EXERCISE DIRECTIONS:
Write out word for word each line of the records, beginning at the first and stopping after the line with "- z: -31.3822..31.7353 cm". Leave the pictures out.

EXCERPTED RECORDS:
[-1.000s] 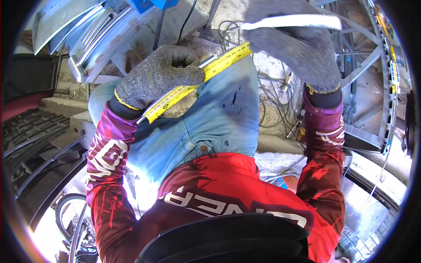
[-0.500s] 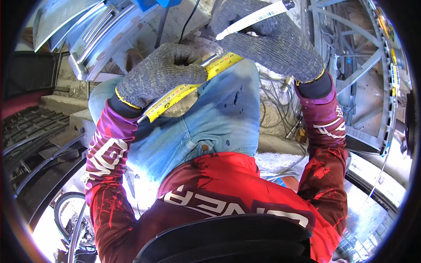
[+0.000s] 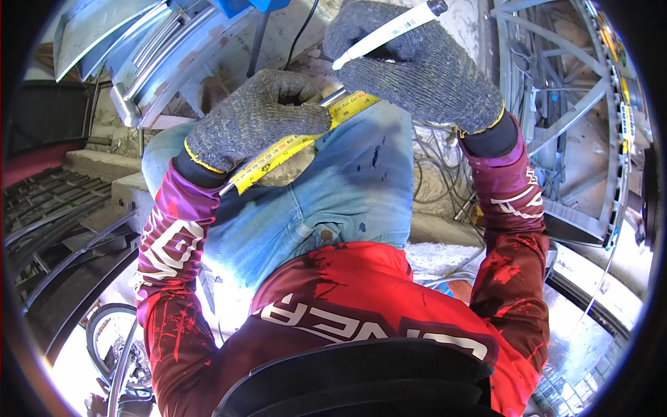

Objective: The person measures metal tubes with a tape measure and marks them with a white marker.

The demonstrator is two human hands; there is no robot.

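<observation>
My left hand (image 3: 260,118), in a grey knit glove, is closed round a yellow tape measure blade (image 3: 276,160) and a thin metal rod (image 3: 227,187) lying along it. Both slant up to the right across my jeans. In my gloved right hand (image 3: 424,76) is a white marker pen (image 3: 389,33), its dark end up to the right and its pale tip down to the left. That tip points toward the left hand and stays apart from the tape. The right hand hides the far end of the tape and rod.
A metal lattice frame (image 3: 570,125) stands on the right. Loose cables (image 3: 441,163) lie on the floor beside my leg. Grey metal pieces (image 3: 149,55) and a blue object (image 3: 250,5) are at the upper left, with a bicycle wheel (image 3: 114,340) at the lower left.
My right hand has shifted slightly left and down with the marker, nearer to the tape. The left hand and the tape have hardly moved.
</observation>
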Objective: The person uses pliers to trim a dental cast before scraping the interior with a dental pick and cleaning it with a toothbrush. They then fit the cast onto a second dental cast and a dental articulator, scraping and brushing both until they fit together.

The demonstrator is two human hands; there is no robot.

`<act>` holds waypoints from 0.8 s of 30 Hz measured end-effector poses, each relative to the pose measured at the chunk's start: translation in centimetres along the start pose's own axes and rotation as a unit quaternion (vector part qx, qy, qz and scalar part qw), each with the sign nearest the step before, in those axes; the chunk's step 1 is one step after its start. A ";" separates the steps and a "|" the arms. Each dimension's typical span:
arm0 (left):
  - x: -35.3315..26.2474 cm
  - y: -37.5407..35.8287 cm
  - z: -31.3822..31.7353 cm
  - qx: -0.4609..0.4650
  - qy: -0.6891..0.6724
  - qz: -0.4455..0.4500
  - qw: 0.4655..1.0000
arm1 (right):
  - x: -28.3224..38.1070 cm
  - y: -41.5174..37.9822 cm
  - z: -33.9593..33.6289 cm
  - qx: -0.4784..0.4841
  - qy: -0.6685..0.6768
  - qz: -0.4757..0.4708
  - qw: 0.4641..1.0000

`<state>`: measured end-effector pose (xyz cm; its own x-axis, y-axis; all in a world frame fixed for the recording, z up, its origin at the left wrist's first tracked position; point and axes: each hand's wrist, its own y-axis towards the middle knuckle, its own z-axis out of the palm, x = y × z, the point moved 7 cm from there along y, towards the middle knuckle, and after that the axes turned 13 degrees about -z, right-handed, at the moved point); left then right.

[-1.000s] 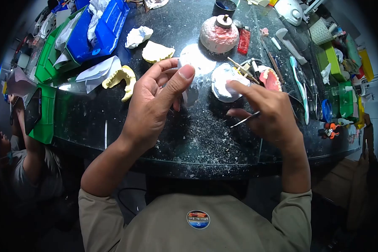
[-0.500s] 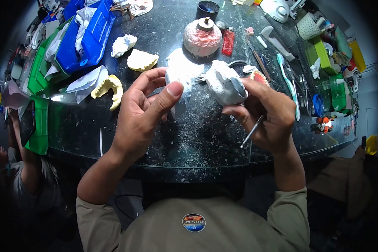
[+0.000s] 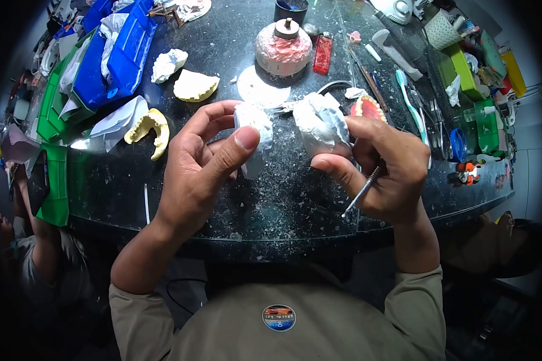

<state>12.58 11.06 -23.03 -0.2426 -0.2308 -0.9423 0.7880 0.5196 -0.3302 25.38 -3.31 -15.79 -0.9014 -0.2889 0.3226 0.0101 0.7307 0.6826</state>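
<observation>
My left hand (image 3: pixel 202 159) grips a white plaster piece (image 3: pixel 256 123) between thumb and fingers; bright glare washes out its surface. Opposite it, my right hand (image 3: pixel 397 165) pinches a chunky white plaster cast (image 3: pixel 319 126) with a rough, hollowed upper side. A thin metal hand instrument (image 3: pixel 362 194) is also tucked in the right hand, its tip pointing down and left. The two plaster pieces are held a small gap apart above the bench. Just beyond my right fingers lies a pink denture with teeth (image 3: pixel 369 108).
Plaster crumbs litter the dark bench (image 3: pixel 271 210). Yellow dental casts (image 3: pixel 196 86) and blue bins (image 3: pixel 117 63) are at left. A plaster-crusted burner (image 3: pixel 283 51), red lighter (image 3: pixel 323 53) and toothbrush (image 3: pixel 411 102) lie farther back. Another person's arm (image 3: pixel 33 207) shows at far left.
My right hand has turned the plaster cast, so more of its rough upper side shows, and lowered it slightly. The left piece has shifted only a little. The view has moved slightly.
</observation>
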 end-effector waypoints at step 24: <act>-0.7 -1.5 3.1 0.226 -0.148 0.014 0.963 | -0.5 -0.4 0.3 -0.019 0.127 0.128 0.984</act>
<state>13.36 7.87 -21.74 -0.0983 -0.4815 -0.8709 0.9737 0.1344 -0.1842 25.70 -3.25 -16.46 -0.7307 -0.2472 0.6363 0.2431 0.7768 0.5809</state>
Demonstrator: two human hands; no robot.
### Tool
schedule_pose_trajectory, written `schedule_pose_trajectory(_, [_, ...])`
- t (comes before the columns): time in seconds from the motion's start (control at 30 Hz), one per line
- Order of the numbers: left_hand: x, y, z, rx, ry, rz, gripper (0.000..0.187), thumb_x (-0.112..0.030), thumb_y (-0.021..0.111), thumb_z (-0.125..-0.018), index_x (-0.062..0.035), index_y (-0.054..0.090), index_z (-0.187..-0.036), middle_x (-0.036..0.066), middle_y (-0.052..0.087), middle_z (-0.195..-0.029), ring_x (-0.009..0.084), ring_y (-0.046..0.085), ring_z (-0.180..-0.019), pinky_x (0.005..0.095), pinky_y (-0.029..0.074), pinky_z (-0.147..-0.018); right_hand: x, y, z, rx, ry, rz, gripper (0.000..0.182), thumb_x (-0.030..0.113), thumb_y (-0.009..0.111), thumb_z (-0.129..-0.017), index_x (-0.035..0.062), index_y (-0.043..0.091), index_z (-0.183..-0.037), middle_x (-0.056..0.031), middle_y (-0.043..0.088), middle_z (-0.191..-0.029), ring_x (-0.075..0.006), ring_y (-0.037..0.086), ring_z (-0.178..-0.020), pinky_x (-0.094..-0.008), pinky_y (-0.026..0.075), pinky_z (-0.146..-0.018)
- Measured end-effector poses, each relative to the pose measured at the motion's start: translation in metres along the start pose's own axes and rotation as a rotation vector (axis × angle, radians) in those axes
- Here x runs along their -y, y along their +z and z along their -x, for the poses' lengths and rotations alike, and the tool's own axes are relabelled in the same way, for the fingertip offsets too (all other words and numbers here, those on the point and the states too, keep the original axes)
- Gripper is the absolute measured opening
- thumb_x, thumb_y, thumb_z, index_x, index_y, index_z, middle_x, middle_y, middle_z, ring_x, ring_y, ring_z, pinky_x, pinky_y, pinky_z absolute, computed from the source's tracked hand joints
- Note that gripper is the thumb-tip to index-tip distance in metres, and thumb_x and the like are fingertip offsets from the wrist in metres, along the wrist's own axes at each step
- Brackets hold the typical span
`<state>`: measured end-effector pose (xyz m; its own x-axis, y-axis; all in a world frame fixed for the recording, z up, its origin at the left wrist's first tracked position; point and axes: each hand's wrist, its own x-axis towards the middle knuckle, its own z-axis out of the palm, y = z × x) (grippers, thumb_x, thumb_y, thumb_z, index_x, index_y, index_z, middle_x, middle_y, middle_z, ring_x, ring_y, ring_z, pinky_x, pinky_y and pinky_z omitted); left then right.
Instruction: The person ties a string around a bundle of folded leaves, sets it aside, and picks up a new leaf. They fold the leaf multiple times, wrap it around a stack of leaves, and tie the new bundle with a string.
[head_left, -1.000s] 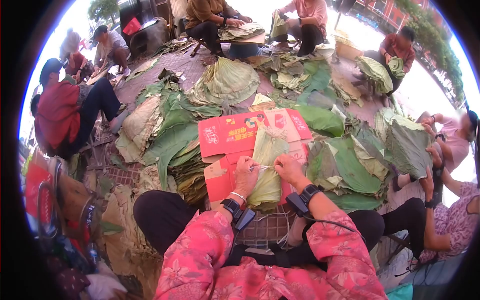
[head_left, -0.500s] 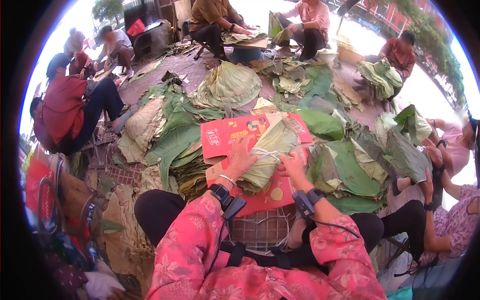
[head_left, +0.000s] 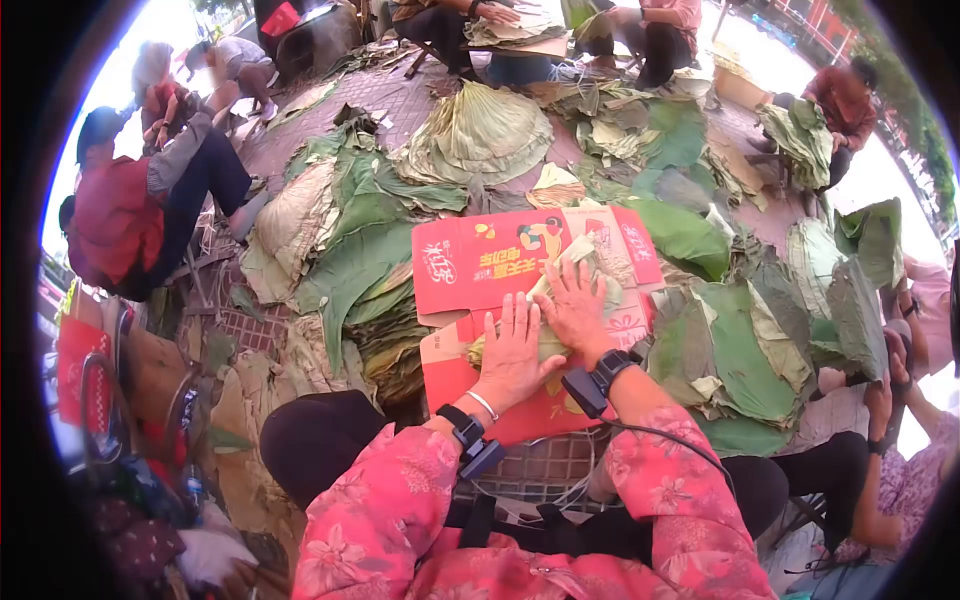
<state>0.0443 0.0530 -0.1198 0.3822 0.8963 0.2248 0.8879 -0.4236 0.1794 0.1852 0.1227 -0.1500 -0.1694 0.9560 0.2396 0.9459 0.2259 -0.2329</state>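
Observation:
A folded bundle of large pale-green leaves (head_left: 612, 268), which look like dried lotus leaves, lies on a flattened red printed cardboard box (head_left: 462, 290) in front of my knees. My left hand (head_left: 512, 355) rests flat on the near left part of the bundle, fingers stretched out. Further up and to the right, my right hand (head_left: 580, 308) presses on it with its fingers spread. Between them they cover most of the bundle, and the white string around it is hidden from view.
Leaf piles lie around the cardboard: a left stack (head_left: 365, 250), a fan-shaped pile (head_left: 480, 135) beyond, and a right stack (head_left: 745, 340). Several people sit around, including a person in red (head_left: 120, 220) at left. A bag (head_left: 85, 370) stands at lower left.
My hands have let go of the white string and now lie flat on the bundle. The bundle's fanned near end is now mostly under my hands. The view has shifted slightly.

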Motion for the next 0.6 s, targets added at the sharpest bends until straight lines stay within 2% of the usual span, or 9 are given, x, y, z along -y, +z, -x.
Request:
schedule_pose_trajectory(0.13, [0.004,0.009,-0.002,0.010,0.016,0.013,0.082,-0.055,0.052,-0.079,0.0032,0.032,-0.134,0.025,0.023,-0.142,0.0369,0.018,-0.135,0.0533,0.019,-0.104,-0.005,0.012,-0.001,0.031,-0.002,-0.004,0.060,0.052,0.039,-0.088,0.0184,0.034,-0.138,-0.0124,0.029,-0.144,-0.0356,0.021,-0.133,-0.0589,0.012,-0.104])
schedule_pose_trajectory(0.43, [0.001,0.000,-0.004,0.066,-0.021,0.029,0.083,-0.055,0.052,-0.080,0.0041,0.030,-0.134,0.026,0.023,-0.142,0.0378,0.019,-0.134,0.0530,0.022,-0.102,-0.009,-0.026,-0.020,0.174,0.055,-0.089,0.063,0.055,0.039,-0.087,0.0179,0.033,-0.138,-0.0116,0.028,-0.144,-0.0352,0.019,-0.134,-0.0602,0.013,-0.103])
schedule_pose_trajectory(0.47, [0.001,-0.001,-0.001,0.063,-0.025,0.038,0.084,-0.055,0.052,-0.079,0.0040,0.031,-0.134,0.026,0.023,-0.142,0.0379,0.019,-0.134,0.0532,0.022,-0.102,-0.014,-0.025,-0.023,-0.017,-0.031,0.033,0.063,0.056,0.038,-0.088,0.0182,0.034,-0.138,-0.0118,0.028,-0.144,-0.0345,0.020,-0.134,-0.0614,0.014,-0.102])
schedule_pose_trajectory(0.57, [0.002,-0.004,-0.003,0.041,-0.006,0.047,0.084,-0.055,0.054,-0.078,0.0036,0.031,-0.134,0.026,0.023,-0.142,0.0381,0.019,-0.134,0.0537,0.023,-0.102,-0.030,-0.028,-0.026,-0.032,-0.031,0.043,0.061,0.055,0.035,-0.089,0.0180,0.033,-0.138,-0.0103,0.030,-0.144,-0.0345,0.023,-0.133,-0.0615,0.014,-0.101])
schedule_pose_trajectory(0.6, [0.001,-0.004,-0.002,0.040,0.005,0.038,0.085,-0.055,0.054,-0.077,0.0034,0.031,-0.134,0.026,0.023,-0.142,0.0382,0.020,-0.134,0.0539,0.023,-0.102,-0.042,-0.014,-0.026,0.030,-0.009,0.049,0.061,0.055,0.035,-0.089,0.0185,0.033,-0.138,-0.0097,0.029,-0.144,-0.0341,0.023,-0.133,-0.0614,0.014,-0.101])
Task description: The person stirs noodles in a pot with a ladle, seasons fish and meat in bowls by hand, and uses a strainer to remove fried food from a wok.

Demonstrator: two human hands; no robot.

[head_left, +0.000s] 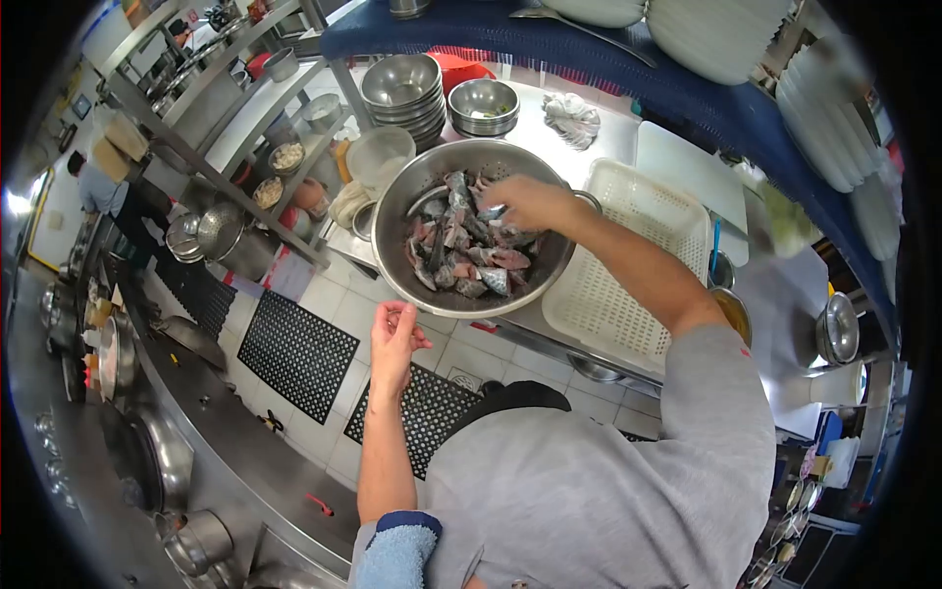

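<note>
A large steel bowl [451, 306] sits near the counter's front edge. Cut fish pieces [466, 245] with dark silvery skin and pink flesh fill its lower part. My right hand [525, 204] reaches over the far right side of the bowl, its fingers bent down around a piece of fish; the fingertips are partly hidden. Just outside the near rim, my left hand [394, 339] is raised with its fingers curled in and nothing visible in it. A white perforated plastic basket [628, 265] lies right of the bowl, under my right forearm.
Behind the bowl stand stacked steel bowls [402, 83], a smaller stack [483, 103] and a crumpled cloth [572, 120]. A white cutting board [692, 172] lies at the back right. White plates [721, 34] rest on the shelf overhead. Another person [113, 196] stands far left.
</note>
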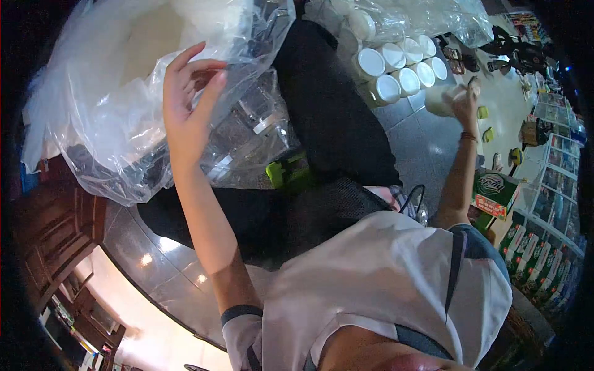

ANSWER TO THE PROBLEM:
[-1.000s] 
[-0.500s] 
[+0.000s] 

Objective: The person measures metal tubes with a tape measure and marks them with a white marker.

The demonstrator is two human hands; there is no robot.

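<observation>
My left hand (image 3: 260,118), in a grey knit glove, is closed round a yellow tape measure blade (image 3: 276,160) and a thin metal rod (image 3: 227,187) lying along it. Both slant up to the right across my jeans. In my gloved right hand (image 3: 424,76) is a white marker pen (image 3: 389,33), its dark end up to the right and its pale tip down to the left. That tip points toward the left hand and stays apart from the tape. The right hand hides the far end of the tape and rod.
A metal lattice frame (image 3: 570,125) stands on the right. Loose cables (image 3: 441,163) lie on the floor beside my leg. Grey metal pieces (image 3: 149,55) and a blue object (image 3: 250,5) are at the upper left, with a bicycle wheel (image 3: 114,340) at the lower left.
My right hand has shifted slightly left and down with the marker, nearer to the tape. The left hand and the tape have hardly moved.
</observation>
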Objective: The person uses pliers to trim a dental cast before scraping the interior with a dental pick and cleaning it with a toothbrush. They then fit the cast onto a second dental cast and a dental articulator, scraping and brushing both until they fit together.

The demonstrator is two human hands; there is no robot.

`<act>` holds waypoints from 0.8 s of 30 Hz measured end-effector poses, each relative to the pose measured at the chunk's start: translation in centimetres along the start pose's own axes and rotation as a unit quaternion (vector part qx, qy, qz and scalar part qw), each with the sign nearest the step before, in those axes; the chunk's step 1 is one step after its start. A ";" separates the steps and a "|" the arms. Each dimension's typical span:
arm0 (left):
  - x: -35.3315..26.2474 cm
  - y: -37.5407..35.8287 cm
  - z: -31.3822..31.7353 cm

No further output is expected here.